> [Your objective]: Exclude all pictures from your copy of the data below, which should otherwise match exactly.
= = = =
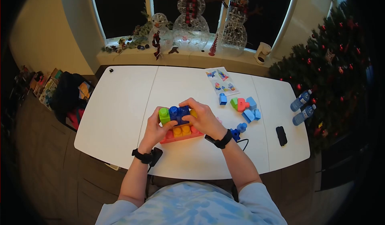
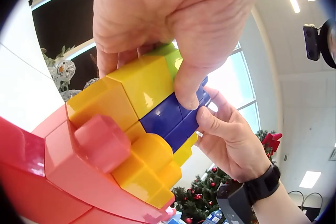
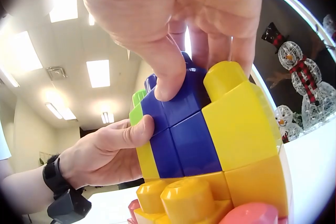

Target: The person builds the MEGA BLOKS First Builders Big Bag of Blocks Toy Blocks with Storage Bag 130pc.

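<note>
A stack of toy blocks stands on the table, with a red base [image 1: 178,139], orange blocks [image 1: 182,130] above it, then yellow [image 3: 244,127] and dark blue blocks [image 3: 191,140]. On top, a dark blue block [image 3: 181,100] sits between a light green block [image 1: 164,115] and a yellow stud. My right hand [image 1: 206,120] grips the upper dark blue block, thumb on its near face, fingers behind. My left hand [image 1: 155,127] holds the green end of the stack, its thumb against the blocks' near face and its fingers behind.
Loose blue blocks [image 1: 248,116], a red block [image 1: 242,104] and a dark blue piece [image 1: 235,135] lie to the right. Behind them is a picture sheet [image 1: 222,81]. Two bottles [image 1: 300,100] and a black case [image 1: 281,136] are at the far right.
</note>
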Demonstrator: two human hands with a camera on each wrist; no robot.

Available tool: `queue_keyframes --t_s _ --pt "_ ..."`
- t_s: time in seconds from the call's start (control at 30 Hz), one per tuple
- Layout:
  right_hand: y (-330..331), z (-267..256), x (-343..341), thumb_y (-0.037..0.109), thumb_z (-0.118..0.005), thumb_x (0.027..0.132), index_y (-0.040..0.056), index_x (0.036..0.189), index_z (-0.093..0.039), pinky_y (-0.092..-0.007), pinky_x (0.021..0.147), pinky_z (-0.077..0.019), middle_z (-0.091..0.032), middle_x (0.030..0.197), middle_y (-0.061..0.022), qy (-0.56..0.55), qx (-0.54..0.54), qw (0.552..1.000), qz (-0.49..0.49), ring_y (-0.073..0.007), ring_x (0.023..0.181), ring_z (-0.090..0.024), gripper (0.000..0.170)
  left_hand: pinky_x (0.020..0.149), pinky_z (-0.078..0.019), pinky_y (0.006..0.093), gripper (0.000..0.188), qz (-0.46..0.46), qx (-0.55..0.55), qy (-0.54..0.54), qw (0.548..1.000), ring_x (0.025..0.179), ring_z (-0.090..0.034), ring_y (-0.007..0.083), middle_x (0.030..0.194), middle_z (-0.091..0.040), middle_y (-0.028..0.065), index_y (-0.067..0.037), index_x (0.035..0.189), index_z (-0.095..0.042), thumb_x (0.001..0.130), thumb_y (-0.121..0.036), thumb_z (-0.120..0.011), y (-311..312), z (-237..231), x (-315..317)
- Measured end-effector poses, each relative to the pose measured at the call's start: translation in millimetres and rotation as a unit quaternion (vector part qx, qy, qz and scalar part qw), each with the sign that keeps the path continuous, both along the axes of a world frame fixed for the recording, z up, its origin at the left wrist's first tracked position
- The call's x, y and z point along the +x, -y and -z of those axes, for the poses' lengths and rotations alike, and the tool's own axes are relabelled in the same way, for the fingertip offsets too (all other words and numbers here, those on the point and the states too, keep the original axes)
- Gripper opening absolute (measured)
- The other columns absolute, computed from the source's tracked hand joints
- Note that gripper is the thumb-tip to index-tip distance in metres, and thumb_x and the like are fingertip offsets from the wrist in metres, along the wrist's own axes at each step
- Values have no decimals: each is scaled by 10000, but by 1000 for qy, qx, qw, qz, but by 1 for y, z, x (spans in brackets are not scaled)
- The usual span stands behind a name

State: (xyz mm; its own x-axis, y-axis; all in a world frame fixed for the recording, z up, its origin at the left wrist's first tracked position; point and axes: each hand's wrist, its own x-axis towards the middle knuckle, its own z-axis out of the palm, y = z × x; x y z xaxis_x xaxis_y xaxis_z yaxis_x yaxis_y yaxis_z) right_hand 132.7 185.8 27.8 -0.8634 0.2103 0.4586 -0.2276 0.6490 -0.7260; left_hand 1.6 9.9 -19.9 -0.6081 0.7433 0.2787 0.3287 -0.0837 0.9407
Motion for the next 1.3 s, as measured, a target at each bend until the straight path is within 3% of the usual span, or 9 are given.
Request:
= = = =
> [Result below]:
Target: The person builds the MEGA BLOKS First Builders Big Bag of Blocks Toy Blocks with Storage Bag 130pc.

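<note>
A stack of toy blocks stands on the table, with a red base [image 1: 178,139], orange blocks [image 1: 182,130] above it, then yellow [image 3: 244,127] and dark blue blocks [image 3: 191,140]. On top, a dark blue block [image 3: 181,100] sits between a light green block [image 1: 164,115] and a yellow stud. My right hand [image 1: 206,120] grips the upper dark blue block, thumb on its near face, fingers behind. My left hand [image 1: 155,127] holds the green end of the stack, its thumb against the blocks' near face and its fingers behind.
Loose blue blocks [image 1: 248,116], a red block [image 1: 242,104] and a dark blue piece [image 1: 235,135] lie to the right. Behind them is a picture sheet [image 1: 222,81]. Two bottles [image 1: 300,100] and a black case [image 1: 281,136] are at the far right.
</note>
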Demonstrator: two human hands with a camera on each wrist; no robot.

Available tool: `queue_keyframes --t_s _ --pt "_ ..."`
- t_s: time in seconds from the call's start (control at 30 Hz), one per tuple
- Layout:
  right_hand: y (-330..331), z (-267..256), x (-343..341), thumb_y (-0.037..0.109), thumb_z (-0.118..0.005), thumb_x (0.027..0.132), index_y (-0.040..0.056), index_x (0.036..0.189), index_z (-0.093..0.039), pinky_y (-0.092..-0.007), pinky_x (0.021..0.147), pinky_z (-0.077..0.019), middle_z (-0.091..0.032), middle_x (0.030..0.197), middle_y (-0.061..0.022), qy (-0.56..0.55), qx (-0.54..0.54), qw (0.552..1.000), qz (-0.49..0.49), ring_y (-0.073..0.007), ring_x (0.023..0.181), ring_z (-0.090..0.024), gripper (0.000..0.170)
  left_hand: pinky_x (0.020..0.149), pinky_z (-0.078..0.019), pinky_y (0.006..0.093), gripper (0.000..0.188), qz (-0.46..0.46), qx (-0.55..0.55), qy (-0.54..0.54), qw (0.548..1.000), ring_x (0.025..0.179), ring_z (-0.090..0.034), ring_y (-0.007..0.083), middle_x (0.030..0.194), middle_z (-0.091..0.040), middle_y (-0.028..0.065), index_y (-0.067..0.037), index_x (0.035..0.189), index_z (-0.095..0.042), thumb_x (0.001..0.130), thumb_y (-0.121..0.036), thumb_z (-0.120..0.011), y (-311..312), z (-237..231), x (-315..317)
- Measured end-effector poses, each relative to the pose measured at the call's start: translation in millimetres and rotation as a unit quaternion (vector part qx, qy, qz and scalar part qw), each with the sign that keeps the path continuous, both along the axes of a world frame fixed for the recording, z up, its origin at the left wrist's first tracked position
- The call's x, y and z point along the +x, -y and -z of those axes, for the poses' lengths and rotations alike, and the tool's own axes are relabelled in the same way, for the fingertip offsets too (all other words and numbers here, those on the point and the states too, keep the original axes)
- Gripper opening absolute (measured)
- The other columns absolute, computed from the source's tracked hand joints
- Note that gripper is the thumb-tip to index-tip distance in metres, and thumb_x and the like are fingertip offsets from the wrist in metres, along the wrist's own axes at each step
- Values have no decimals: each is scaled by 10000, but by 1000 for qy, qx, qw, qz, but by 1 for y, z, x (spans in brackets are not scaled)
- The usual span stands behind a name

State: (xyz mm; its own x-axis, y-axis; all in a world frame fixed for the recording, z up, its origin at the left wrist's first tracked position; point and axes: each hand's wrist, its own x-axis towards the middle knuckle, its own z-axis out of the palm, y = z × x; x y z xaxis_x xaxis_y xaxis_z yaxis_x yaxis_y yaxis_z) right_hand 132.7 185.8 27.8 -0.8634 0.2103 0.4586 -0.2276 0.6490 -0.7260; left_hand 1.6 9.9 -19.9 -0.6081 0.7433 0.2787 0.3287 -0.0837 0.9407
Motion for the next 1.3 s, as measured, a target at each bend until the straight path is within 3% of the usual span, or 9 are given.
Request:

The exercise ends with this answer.